→ What is expected
In the records below, begin at the line containing "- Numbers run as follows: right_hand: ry" and end at the line containing "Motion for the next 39"; quote every line in that span exactly, including both boundary lines, and no others.
'''
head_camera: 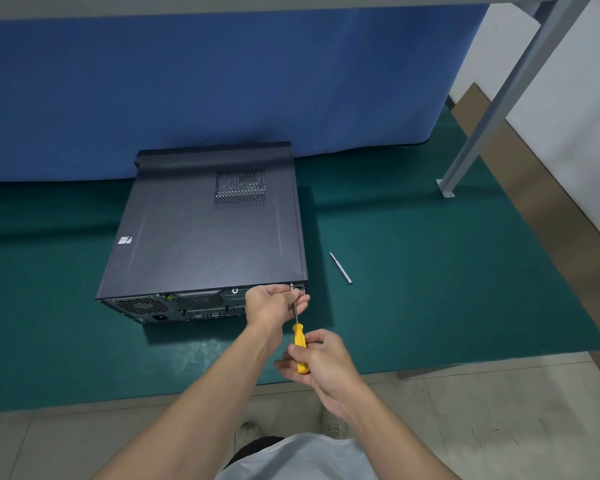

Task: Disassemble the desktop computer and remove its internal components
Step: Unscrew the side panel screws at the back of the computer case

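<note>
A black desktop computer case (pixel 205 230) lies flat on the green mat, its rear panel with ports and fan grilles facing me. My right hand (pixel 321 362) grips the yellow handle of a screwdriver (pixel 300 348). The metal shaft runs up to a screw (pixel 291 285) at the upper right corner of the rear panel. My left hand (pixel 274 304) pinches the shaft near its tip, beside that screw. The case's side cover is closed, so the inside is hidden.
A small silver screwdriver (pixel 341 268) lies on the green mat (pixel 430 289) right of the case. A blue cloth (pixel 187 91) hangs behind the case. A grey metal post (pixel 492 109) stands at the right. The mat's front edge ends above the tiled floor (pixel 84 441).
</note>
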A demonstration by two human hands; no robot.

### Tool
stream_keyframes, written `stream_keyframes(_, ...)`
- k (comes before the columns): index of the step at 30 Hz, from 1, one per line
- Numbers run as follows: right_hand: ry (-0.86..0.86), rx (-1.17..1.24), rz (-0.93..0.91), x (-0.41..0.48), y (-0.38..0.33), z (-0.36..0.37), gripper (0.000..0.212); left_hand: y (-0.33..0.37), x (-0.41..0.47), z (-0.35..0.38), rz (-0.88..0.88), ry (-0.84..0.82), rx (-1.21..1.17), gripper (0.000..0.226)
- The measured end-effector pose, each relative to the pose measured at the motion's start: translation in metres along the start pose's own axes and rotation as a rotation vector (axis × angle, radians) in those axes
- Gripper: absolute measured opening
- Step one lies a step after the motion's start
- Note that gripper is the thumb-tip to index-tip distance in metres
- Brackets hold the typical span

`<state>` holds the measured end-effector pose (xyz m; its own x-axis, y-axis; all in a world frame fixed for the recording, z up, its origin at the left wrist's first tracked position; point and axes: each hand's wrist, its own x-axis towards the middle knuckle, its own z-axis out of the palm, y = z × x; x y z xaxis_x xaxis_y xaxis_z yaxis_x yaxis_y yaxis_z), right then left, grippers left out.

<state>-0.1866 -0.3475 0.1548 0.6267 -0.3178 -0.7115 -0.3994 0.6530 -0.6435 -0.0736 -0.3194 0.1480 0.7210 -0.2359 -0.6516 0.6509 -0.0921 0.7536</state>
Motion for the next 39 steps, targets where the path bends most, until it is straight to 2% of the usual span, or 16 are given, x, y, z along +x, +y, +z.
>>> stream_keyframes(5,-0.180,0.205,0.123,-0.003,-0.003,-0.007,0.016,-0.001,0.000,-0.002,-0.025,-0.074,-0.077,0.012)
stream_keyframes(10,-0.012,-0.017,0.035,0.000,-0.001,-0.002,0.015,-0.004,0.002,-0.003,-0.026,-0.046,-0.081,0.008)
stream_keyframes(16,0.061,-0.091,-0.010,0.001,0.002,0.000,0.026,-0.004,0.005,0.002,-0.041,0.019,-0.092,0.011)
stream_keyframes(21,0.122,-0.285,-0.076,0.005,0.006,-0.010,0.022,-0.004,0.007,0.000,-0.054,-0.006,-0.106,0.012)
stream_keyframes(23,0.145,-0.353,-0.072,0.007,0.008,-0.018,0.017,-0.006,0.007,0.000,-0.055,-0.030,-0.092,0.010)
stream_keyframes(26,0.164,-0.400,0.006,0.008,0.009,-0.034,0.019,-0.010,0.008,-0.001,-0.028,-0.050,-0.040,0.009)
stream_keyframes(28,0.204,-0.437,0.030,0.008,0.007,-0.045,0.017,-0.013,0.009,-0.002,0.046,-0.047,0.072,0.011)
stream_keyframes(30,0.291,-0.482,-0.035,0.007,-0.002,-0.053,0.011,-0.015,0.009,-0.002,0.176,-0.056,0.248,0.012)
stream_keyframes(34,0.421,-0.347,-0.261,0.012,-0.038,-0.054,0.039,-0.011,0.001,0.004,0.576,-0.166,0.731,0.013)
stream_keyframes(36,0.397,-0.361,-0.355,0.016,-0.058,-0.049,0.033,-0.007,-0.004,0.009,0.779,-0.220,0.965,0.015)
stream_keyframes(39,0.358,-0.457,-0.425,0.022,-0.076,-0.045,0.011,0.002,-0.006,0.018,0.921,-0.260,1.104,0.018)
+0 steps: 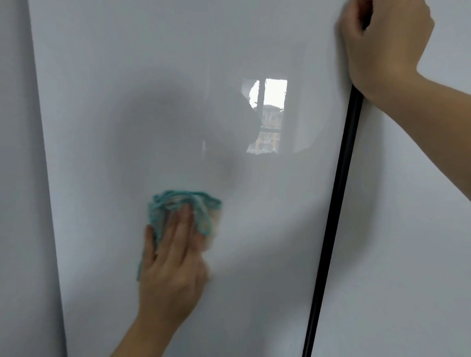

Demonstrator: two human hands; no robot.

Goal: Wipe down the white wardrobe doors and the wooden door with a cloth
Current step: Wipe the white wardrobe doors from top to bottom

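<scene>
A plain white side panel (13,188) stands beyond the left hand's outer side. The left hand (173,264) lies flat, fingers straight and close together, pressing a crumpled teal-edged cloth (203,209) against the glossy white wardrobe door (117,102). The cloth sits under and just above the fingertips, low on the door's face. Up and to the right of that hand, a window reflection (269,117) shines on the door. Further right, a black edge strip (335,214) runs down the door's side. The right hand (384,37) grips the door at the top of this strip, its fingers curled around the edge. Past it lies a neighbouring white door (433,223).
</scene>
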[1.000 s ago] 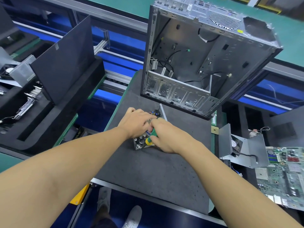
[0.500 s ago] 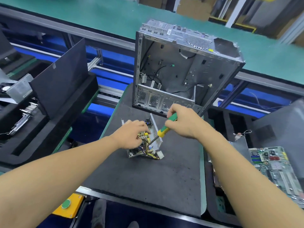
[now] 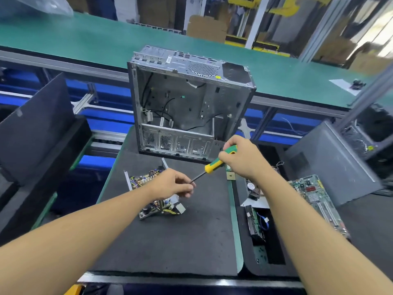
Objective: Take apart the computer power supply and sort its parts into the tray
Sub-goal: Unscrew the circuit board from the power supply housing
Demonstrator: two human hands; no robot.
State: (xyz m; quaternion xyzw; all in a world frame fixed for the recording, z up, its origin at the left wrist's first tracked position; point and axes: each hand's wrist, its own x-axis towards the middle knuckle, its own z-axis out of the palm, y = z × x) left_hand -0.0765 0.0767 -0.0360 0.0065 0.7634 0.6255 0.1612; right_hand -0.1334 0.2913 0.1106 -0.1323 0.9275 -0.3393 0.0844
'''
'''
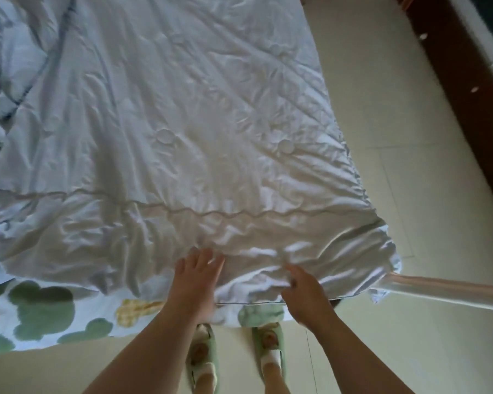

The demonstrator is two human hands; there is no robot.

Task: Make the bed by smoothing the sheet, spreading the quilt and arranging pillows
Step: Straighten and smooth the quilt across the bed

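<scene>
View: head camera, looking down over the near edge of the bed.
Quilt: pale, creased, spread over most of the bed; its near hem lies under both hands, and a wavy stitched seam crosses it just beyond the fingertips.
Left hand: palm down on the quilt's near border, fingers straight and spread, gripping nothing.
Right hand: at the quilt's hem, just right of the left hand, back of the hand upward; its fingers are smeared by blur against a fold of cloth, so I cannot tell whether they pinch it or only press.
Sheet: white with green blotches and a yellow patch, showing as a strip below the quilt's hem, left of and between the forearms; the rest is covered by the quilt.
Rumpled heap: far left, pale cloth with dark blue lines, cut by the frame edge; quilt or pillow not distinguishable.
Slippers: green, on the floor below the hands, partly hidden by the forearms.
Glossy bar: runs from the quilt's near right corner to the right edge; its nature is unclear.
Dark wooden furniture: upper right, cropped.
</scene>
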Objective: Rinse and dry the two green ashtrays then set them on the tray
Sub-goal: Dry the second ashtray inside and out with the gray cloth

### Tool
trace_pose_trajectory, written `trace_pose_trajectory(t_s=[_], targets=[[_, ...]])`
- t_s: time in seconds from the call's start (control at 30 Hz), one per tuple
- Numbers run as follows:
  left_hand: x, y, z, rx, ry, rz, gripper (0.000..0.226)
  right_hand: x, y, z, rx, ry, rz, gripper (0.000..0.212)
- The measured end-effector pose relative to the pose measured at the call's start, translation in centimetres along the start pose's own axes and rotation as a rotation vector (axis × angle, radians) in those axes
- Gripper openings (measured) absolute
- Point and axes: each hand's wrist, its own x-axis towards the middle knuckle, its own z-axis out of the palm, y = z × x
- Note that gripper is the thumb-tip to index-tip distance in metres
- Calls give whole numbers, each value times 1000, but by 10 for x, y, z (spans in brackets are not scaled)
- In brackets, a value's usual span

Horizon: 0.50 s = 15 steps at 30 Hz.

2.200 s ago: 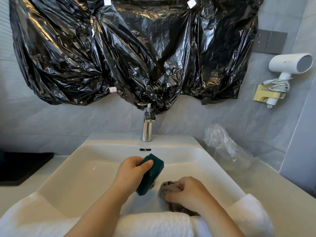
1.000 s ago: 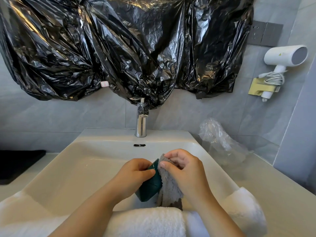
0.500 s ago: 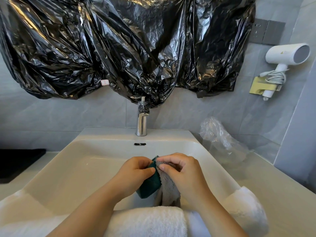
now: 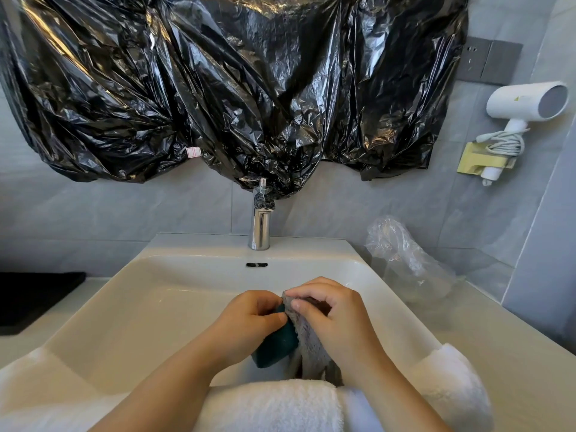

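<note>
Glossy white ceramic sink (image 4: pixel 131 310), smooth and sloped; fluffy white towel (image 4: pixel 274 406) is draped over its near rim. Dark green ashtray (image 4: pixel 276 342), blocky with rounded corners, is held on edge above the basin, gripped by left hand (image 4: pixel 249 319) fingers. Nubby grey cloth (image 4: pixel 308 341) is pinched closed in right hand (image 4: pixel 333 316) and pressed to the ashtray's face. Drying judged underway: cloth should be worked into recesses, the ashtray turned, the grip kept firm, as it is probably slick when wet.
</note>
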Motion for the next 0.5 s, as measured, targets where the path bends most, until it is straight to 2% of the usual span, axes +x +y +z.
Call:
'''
→ Answer to this problem
- Numbers run as follows: right_hand: ry (-0.86..0.86), rx (-1.17..1.24), rz (-0.93..0.91), x (-0.41..0.48), y (-0.38..0.33), z (-0.36..0.37), gripper (0.000..0.212); left_hand: y (-0.33..0.37), x (-0.41..0.47), z (-0.35..0.38), rz (-0.88..0.88), ry (-0.84..0.82), rx (-1.21..1.17), gripper (0.000..0.226)
- The measured end-effector pose, each relative to the pose measured at the motion's start: translation in metres along the start pose's own axes and rotation as a rotation vector (axis × angle, radians) in those axes
- Gripper: absolute measured opening
- Step one lies a step after the motion's start
- Note that gripper is the thumb-tip to index-tip distance in metres
- Brackets hold the typical span

`<state>` holds the measured end-effector pose (xyz m; its own x-axis, y-axis; all in a world frame fixed for the recording, z up, its origin at the left wrist's first tracked position; point and axes: each hand's wrist, its own x-axis towards the middle knuckle, its own z-axis out of the palm, y = z × x; x y z xaxis_x xaxis_y xaxis_z yaxis_x yaxis_y yaxis_z), right then left, grippers left out.

<state>-0.1866 -0.3475 0.1548 0.6267 -0.3178 -0.7115 -0.3994 0.6530 -0.6435 -0.0736 -0.3194 0.1480 0.7210 -0.2359 -0.6516 0.6509 -0.0921 0.7536</state>
Motion for the next 39 steps, targets where the path bends most, until it is straight to 2% of the usual span, or 16 are given, x, y, z along +x, +y, +z.

No more is needed for this answer.